Apart from the pictures, every part of the records below gets retyped exactly.
****
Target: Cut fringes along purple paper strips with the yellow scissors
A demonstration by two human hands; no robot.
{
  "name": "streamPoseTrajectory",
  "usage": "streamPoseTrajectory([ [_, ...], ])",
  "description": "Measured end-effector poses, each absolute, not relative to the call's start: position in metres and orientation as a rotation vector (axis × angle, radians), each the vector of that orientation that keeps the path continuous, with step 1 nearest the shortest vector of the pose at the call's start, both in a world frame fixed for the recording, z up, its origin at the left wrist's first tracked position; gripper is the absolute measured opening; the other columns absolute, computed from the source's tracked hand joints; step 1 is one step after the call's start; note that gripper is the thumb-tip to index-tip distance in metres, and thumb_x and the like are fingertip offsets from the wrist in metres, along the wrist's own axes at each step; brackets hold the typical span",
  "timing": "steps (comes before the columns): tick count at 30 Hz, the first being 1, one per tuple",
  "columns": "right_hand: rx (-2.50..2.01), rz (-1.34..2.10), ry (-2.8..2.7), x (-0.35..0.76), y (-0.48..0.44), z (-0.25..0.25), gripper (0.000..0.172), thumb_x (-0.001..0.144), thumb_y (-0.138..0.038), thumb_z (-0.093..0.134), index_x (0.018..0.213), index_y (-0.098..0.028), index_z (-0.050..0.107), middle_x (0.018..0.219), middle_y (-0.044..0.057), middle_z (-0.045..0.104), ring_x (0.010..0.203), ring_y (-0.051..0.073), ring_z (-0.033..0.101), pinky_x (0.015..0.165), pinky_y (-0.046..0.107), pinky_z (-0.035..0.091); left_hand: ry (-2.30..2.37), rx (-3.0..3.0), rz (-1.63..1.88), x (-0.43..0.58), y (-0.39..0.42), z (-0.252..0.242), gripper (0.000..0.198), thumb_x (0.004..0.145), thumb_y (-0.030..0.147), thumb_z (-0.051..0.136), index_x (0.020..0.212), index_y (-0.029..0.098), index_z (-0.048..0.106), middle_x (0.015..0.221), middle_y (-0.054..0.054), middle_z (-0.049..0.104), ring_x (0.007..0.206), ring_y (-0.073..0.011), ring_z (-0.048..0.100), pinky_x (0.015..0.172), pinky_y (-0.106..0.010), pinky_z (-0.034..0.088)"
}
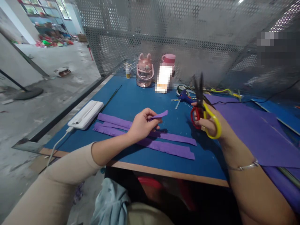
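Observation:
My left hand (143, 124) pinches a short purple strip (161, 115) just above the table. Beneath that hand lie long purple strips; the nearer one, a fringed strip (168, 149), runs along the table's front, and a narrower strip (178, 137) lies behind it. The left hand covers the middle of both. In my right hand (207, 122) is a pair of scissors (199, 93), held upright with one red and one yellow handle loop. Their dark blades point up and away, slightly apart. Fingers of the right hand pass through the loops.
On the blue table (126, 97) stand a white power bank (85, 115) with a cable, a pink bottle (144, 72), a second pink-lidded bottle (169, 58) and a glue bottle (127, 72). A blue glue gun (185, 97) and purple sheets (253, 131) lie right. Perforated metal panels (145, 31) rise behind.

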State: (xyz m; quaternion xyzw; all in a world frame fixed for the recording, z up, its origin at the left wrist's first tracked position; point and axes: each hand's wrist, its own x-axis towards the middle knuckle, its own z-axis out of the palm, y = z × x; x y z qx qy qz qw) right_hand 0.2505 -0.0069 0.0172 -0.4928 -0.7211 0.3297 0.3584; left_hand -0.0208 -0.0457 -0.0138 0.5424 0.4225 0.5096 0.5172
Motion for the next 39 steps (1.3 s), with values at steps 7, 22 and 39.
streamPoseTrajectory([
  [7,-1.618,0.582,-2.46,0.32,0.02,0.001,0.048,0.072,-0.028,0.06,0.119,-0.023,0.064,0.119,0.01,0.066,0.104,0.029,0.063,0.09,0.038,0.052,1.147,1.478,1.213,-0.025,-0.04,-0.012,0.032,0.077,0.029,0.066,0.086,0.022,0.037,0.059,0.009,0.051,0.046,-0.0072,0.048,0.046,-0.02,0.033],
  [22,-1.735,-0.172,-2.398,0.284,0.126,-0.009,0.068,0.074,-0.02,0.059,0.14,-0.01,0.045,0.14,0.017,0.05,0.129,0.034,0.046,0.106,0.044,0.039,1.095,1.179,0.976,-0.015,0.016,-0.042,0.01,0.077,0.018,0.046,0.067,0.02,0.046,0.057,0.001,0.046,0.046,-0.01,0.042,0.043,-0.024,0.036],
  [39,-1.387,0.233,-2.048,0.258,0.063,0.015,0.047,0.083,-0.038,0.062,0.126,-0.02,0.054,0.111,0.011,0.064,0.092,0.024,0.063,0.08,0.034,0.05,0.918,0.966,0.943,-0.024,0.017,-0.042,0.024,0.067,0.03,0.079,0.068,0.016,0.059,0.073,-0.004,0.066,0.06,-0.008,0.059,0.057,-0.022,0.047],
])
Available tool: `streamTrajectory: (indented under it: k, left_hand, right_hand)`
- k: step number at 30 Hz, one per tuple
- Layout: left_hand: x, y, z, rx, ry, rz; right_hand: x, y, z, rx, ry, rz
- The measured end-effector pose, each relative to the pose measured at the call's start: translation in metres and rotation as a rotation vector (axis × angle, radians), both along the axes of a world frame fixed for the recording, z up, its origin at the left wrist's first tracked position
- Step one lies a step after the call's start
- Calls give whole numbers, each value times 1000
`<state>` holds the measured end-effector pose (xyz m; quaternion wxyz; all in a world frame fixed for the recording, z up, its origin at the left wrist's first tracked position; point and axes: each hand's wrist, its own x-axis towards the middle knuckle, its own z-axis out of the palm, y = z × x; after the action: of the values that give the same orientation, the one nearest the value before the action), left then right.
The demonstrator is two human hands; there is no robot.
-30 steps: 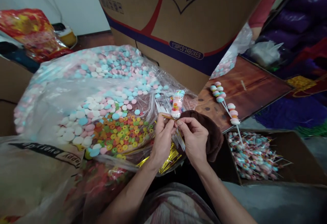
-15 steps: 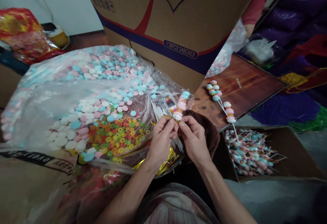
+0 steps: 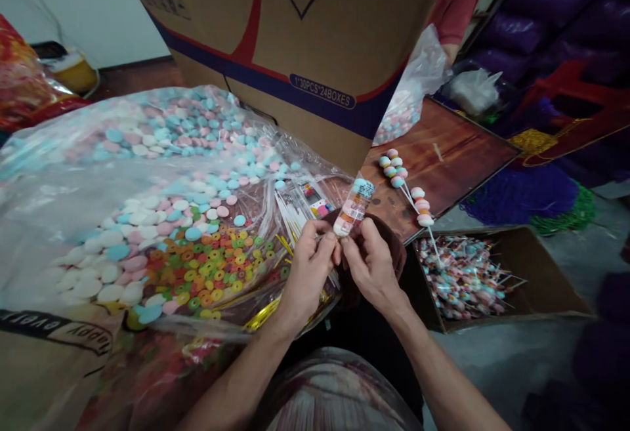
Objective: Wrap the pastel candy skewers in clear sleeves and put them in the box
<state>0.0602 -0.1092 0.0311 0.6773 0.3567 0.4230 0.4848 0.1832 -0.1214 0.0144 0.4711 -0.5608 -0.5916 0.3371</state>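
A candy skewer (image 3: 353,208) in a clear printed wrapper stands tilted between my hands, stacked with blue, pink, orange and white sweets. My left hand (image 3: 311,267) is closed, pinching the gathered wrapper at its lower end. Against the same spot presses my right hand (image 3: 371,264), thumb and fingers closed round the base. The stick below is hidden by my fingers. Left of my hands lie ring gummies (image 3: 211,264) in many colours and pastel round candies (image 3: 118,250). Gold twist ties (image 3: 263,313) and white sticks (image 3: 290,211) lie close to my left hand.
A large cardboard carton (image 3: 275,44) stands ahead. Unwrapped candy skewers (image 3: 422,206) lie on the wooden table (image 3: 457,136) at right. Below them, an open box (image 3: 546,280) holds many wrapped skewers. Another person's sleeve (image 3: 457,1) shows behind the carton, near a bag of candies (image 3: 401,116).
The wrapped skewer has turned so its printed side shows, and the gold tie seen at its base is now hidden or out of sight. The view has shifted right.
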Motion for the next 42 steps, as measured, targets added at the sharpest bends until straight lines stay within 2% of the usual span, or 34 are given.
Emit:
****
- _Problem solution_:
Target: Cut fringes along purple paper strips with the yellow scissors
A demonstration by two human hands; no robot.
{
  "name": "streamPoseTrajectory",
  "usage": "streamPoseTrajectory([ [_, ...], ])",
  "description": "Measured end-effector poses, each absolute, not relative to the call's start: position in metres and orientation as a rotation vector (axis × angle, radians), each the vector of that orientation that keeps the path continuous, with step 1 nearest the shortest vector of the pose at the call's start, both in a world frame fixed for the recording, z up, its origin at the left wrist's first tracked position; gripper is the absolute measured opening; the other columns absolute, computed from the source's tracked hand joints; step 1 is one step after the call's start; note that gripper is the thumb-tip to index-tip distance in metres, and thumb_x and the like are fingertip offsets from the wrist in metres, along the wrist's own axes at each step; brackets hold the typical span",
  "timing": "steps (comes before the columns): tick count at 30 Hz, the first being 1, one per tuple",
  "columns": "right_hand: rx (-2.50..2.01), rz (-1.34..2.10), ry (-2.8..2.7), x (-0.35..0.76), y (-0.48..0.44), z (-0.25..0.25), gripper (0.000..0.172), thumb_x (-0.001..0.144), thumb_y (-0.138..0.038), thumb_z (-0.093..0.134), index_x (0.018..0.213), index_y (-0.098..0.028), index_z (-0.050..0.107), middle_x (0.018..0.219), middle_y (-0.044..0.057), middle_z (-0.045..0.104), ring_x (0.010..0.203), ring_y (-0.051..0.073), ring_z (-0.033..0.101), pinky_x (0.015..0.165), pinky_y (-0.046..0.107), pinky_z (-0.035..0.091); left_hand: ry (-2.30..2.37), rx (-3.0..3.0), rz (-1.63..1.88), x (-0.43..0.58), y (-0.39..0.42), z (-0.252..0.242), gripper (0.000..0.198), thumb_x (0.004..0.145), thumb_y (-0.030..0.147), thumb_z (-0.051..0.136), index_x (0.020..0.212), index_y (-0.029..0.098), index_z (-0.048..0.106), middle_x (0.015..0.221), middle_y (-0.054..0.054), middle_z (-0.049..0.104), ring_x (0.007..0.206), ring_y (-0.073..0.011), ring_z (-0.048..0.100), pinky_x (0.015..0.172), pinky_y (-0.106..0.010), pinky_z (-0.034..0.088)"
}
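Observation:
My left hand (143, 124) pinches a short purple strip (161, 115) just above the table. Beneath that hand lie long purple strips; the nearer one, a fringed strip (168, 149), runs along the table's front, and a narrower strip (178, 137) lies behind it. The left hand covers the middle of both. In my right hand (207, 122) is a pair of scissors (199, 93), held upright with one red and one yellow handle loop. Their dark blades point up and away, slightly apart. Fingers of the right hand pass through the loops.
On the blue table (126, 97) stand a white power bank (85, 115) with a cable, a pink bottle (144, 72), a second pink-lidded bottle (169, 58) and a glue bottle (127, 72). A blue glue gun (185, 97) and purple sheets (253, 131) lie right. Perforated metal panels (145, 31) rise behind.
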
State: (xyz m; quaternion xyzw; all in a world frame fixed for the recording, z up, its origin at the left wrist's first tracked position; point and axes: each hand's wrist, its own x-axis towards the middle knuckle, its own z-axis out of the palm, y = z × x; x y z qx qy qz qw) right_hand 0.2505 -0.0069 0.0172 -0.4928 -0.7211 0.3297 0.3584; left_hand -0.0208 -0.0457 -0.0138 0.5424 0.4225 0.5096 0.5172
Motion for the next 39 steps (1.3 s), with values at steps 7, 22 and 39.
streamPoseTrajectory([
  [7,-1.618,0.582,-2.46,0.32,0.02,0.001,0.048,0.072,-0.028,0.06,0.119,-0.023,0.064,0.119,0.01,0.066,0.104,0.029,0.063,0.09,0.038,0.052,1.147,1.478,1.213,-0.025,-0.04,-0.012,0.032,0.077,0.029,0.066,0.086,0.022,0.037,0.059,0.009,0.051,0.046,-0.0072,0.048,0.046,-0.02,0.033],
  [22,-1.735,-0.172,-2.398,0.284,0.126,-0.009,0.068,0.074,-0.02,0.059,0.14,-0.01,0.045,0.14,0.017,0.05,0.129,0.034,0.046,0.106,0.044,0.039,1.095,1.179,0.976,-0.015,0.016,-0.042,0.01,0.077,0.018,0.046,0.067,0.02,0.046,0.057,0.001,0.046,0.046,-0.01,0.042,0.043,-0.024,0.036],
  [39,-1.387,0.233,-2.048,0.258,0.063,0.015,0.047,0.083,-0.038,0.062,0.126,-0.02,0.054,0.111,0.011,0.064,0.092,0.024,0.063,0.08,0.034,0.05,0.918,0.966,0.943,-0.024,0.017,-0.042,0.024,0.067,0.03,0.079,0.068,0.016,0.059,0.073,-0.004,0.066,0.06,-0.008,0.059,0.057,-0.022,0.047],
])
Available tool: `streamTrajectory: (indented under it: k, left_hand, right_hand)`
- k: step number at 30 Hz, one per tuple
- Layout: left_hand: x, y, z, rx, ry, rz; right_hand: x, y, z, rx, ry, rz
- The measured end-effector pose, each relative to the pose measured at the call's start: translation in metres and rotation as a rotation vector (axis × angle, radians), both along the axes of a world frame fixed for the recording, z up, its origin at the left wrist's first tracked position
- Step one lies a step after the call's start
- Calls give whole numbers, each value times 1000
`<state>` holds the measured end-effector pose (xyz m; quaternion wxyz; all in a world frame fixed for the recording, z up, its origin at the left wrist's first tracked position; point and axes: each hand's wrist, its own x-axis towards the middle knuckle, its own z-axis out of the palm, y = z × x; after the action: of the values that give the same orientation, the one nearest the value before the action), left then right.
The demonstrator is two human hands; there is no robot.
-30 steps: 
-15 steps: 
+0 steps: 
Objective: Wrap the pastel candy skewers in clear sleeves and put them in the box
<state>0.0602 -0.1092 0.0311 0.6773 0.3567 0.4230 0.4848 0.1832 -0.1214 0.0144 0.4711 -0.5608 -0.5916 0.3371</state>
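A candy skewer (image 3: 353,208) in a clear printed wrapper stands tilted between my hands, stacked with blue, pink, orange and white sweets. My left hand (image 3: 311,267) is closed, pinching the gathered wrapper at its lower end. Against the same spot presses my right hand (image 3: 371,264), thumb and fingers closed round the base. The stick below is hidden by my fingers. Left of my hands lie ring gummies (image 3: 211,264) in many colours and pastel round candies (image 3: 118,250). Gold twist ties (image 3: 263,313) and white sticks (image 3: 290,211) lie close to my left hand.
A large cardboard carton (image 3: 275,44) stands ahead. Unwrapped candy skewers (image 3: 422,206) lie on the wooden table (image 3: 457,136) at right. Below them, an open box (image 3: 546,280) holds many wrapped skewers. Another person's sleeve (image 3: 457,1) shows behind the carton, near a bag of candies (image 3: 401,116).
The wrapped skewer has turned so its printed side shows, and the gold tie seen at its base is now hidden or out of sight. The view has shifted right.
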Motion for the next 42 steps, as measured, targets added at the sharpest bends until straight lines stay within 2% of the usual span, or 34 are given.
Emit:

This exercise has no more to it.